As an object oriented language, Ruby is designed and optimized for execution flows consisting of message exchange between a neighborhood of objects that collaborate between themselves. And a successful object oriented flow requires multiple, specialized small objects exchanging messages between them.
There is a cost associated with breaking down the overall app logic into smaller objects. It requires the developer to reflect about the different, fine-grained concepts, goals, and responsibilities involved in the main operations of their apps. Another cost is the extra message roundtrips between these small objects, since smaller objects can do less by themselves, constantly requiring other objects' inputs and outputs. This is known as indirection: a complex operation that could be done by a single, long method in a big object is instead performed indirectly by smaller objects that collaborate to get the job done.

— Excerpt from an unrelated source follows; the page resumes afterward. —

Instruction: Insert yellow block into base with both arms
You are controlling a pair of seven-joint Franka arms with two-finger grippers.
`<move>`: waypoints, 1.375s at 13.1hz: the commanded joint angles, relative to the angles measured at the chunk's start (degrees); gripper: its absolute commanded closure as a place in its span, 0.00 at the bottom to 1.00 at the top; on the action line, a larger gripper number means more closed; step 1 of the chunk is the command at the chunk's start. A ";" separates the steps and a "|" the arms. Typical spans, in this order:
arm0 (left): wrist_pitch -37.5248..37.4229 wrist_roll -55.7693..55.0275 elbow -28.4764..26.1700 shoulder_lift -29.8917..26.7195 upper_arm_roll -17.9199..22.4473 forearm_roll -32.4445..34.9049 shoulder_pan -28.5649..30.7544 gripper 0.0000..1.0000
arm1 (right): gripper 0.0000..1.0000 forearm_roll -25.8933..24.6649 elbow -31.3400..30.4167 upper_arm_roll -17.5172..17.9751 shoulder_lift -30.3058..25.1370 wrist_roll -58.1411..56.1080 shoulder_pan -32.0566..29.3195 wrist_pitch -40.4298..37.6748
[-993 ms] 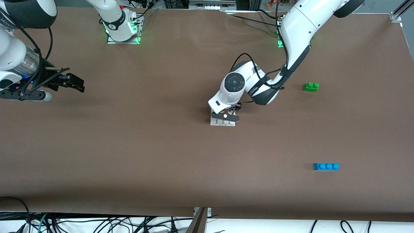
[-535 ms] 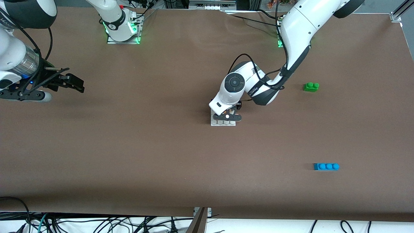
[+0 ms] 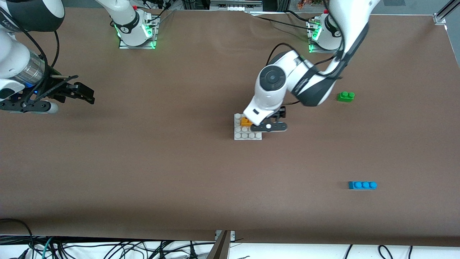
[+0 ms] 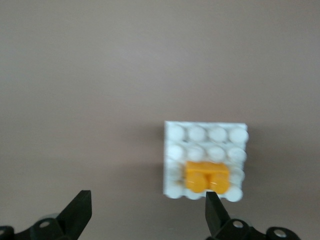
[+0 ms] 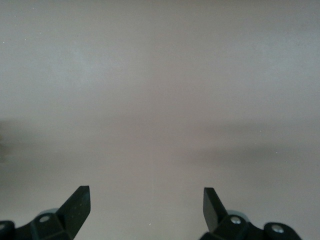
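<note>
Brown matting covers the whole table (image 3: 143,172). At the right arm's end the right gripper (image 3: 81,94) waits in the air, its fingers (image 5: 75,207) spread over bare mat, which is all its wrist view shows. Mid-table sits one white base (image 3: 240,133) with one yellow block (image 3: 245,121) on its studs. The left gripper (image 3: 274,124) hovers over the base's edge, fingers (image 4: 77,212) wide apart and empty; only its wrist view shows the whole block (image 4: 206,176). One green brick (image 3: 345,96) and one blue brick (image 3: 362,185) lie toward the left arm's end.
</note>
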 commanded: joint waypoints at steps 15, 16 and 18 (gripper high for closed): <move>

Small collaborative objects are better than big objects with long methods, or big objects that send multiple messages to themselves. That's because when complex operations are broken into multiple, simpler routines, these concepts are decoupled and allow introduction of changes much faster and easier. In big objects, one must read and understand the entire body of the operation. In sets of small collaborative objects, on the other hand, it is possible to know everything that is needed for changes just by observing the exchange of messages between the objects. By encapsulating concepts and responsibilities in smaller objects, the internals of those subsystems can be altered freely without having to modify the rest of the system. Smaller objects are also much easier to test, and these tests much easier to change as well when modifications in behaviour are required.
Across Rails codebases, however, big objects usually prevail: from long controllers to big models, developers add more and more code to existing classes and rarely pause to refactor these into smaller objects.
Objects should encapsulate no more than one responsibility. The reason different objects exist in an app is because there are multiple concepts and responsibilities to be delegated in order to properly execute extensive operations. Distributing these among objects means to assign one specific task for each of them.
Objects with a single responsibility have a discrete public interface, with just a couple of messages they are able to respond to, all of them clearly related to the one responsibility that object has. Objects that respect this principle are also easy to reason about and understand, since the responsibility they hold is clear.
Another way to phrase this principle is that objects should have only one reason to change. Since their task is well defined and discrete, it is obvious when code needs to be modified. Developers should not have to reason for too long to questions such as “should I put this code in that class?” if objects have a clear, single responsibility.
In Active Record models, controllers, and even view helpers of most Rails apps what exist is a collection of big objects that do way too much. There is no definition about the single responsibility they hold anymore. These objects just do too much, and they are changed at any time for any reason.
It is important to note that not only big objects violate this principle. Sometimes even small objects could have an identity crisis for doing too much. That's because a lot of the object's behaviour is coming from its ancestor chain, which causes even objects with no direct methods to actually have an incredibly large public interface.
If having a sane codebase is desired, it is crucial for developers and teams to reflect about what single responsibility an object is intended to have. This is why it is so important to give good names to classes and objects: their names should make obvious their single responsibility.
Another equally important exercise is to document at the very top of the class file the responsibility that class has. Unfortunately code documentation is not even allowed in many teams, as the self documenting code culture still persists in some groups, while others share the belief that tests are replacement for documentation.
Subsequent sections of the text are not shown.